I didn't know what a midi dress was, but now I know because I had the Sears, Roebuck catalog to help me along. I generally read microfilm newspapers about the period I'm writing on. When I was writing about Jesse James, I read The Kansas City Star every day from January 1st 1882 to April 5th 1882. In those days newspapers weren't that long, but I found all kinds of fascinating stuff. You find out the prices of things, the kinds of foods they had, the kind of jokes they told. So the microfilm collection is really immensely valuable. If you're going back further in the past, I don't know if you're doing prehistoric times, but that's why I avoid those.

Four, make a basic outline of a plot before you begin writing. One of the advantages of historical fiction is that you generally have a sense of where the plot's going, there's something that attracted you to the material in the first place. But historical fiction is so much harder to write than contemporary fiction that you must've settled on a structure or architecture or the task will be overwhelming for you, and confusing or off-putting for the reader. I had a friend who used to reduce the writing of a novel to its simplest component, which was he thought 50 scenes. That's manageable if you think of it that way. But supposing you have 26 scenes in your novel, then that means you need to know what the letter B represents, what letter G represents, what letter Y and W represent.

You don't have to have all the letters but you have to have signposts along the way, and then you can fill in the subsets later on in the writing. It doesn't mean that you're confined. Because sometimes I would begin a chapter for example saying, "I'm going to show you a scene where Jesse James gives a gun to Robert Ford," and that's basically what I knew was going to have to happen in the chapter, and there were maybe three other points. But that meant that there was an awful lot of fill that came in later in the course of the writing, so it gives you a foundation but it still allows you to imagine and invent.

Five, include only historical information that is important to the development of your characters or the plot. There is nothing so tedious as reading a historical fiction that looks like a pageant, where everything is happening. What you want to do is give the reader a sense that you are focused in your storytelling. Even things that interest you may not interest the reader, and this is a way of putting a corset on I guess, to use an old term. Early on I find myself free associating with scenes that may not actually make it into the novel. The novel I just finished begins in 1925, but I did scenes from 1915 to 1925, just for myself. And I didn't ever intend to use them, I just wanted to show how this husband and wife met, how they dated, how they got married, and how they had a child. But by the time the novel begins, she's 30 years old, they've been married almost 10 years.

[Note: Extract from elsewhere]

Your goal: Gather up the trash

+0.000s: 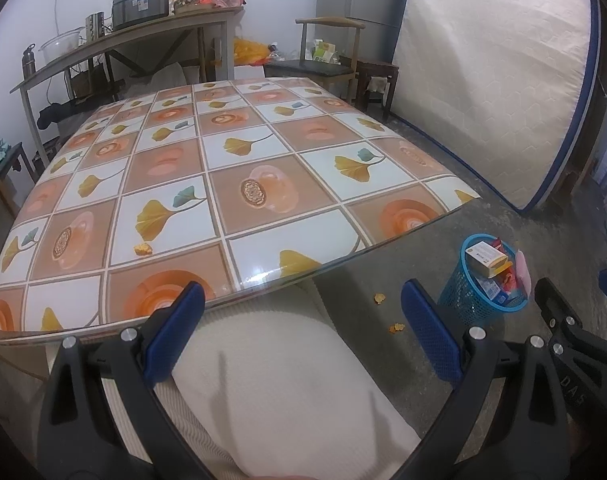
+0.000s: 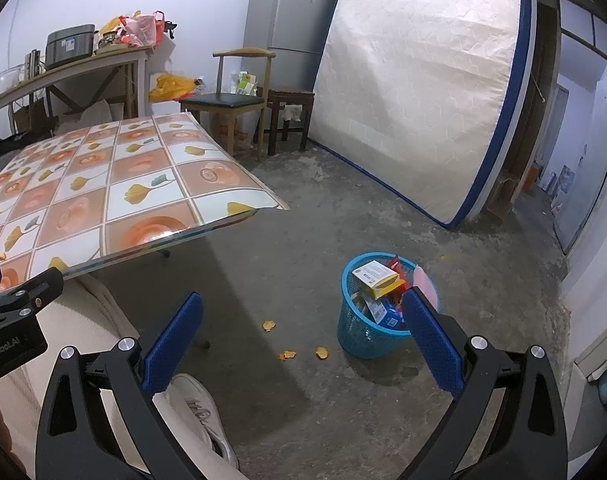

But all that information was useful in the development of my character, and it was not so useful for readers to know all that. When I was writing Mariette in Ecstasy, which takes place in 1909, I was going to do a whole story before the novel begins. She enters a convent at the age of 17, I was going to do a story from the age of one to 17 before she enters the convent, and then I put it off, I said, "I'll do that later after I know what the whole novel's about." So I got to the end of it, and then when I got to the end of the novel I realized I didn't need that first part at all, who cares? She comes in medias res and it seemed to be sufficient, and I hope it feels that way to readers.

Six, my historical fiction is generally about real people, and I feel a duty to stay as close as possible to the actuality of their lives. I think this is one of the crucial tenets for the historical novelist. A lot of your historical novels will be about periods where you're making up everything, but still you have to be very attentive to what actually happened. There's a contract that a writer makes with the reader, and a contract that the writer makes with his characters, that he's going to be as close to what he thinks actually happened as possible. Your take on your characters, in other words, should be as consistent with the scholarship that's available as possible.

Seven, have on hand reference tools, such as A Dictionary of American Slang. If you're writing about the American period you're aware that some words came into existent earlier than others. Often I had this alarm that would go off and I'd say, "Did that word actually exist?" So I went to my Dictionary of American Slang, or I went to the Oxford English Dictionary. I used the term lousy, and lousy felt to me like a 1940s expression, but actually, it came into being at 1680 or something. So those dictionaries are useful for that. There's nothing so awful as reading historical fiction where they're using vocabulary that doesn't belong, that is anachronistic.

When some of the actors were free associating on the set when I was there and Casey Affleck said, "Oh, don't get your girdle in an uproar," and I said, "They didn't use that term, it was corset back then." And a lot of actors who aren't used to this, when they free associate they're going to use 20th century expressions, especially vulgarities. And a lot of those didn't come into being. And that's one thing I hated so much about Deadwood, it was that it was so anachronistic in its vocabulary choices. So you actually have to be pretty close to what actually happened.

When I'm writing about something I often have a map of the region available so I can refer to it. I often cast the movie, or actually, the novel. So even if I'm talking about a woman who is a made-up person, I make her look like Emily Dickinson, I have a picture of Emily Dickinson there, and I do that for all the characters. When I was writing Atticus, which isn't a historical novel but it gives you an example, I had a picture of Richard Farnsworth. I don't know if you know him, the old character actor. He started out as a cowboy wrangler on movie sets and he gradually became an actor. But just having that in mind made it really useful to me because I could remember what they looked like, and it's easier for your descriptions if you know specifically that the eye color has to be blue and it won't change to brown 50 pages later.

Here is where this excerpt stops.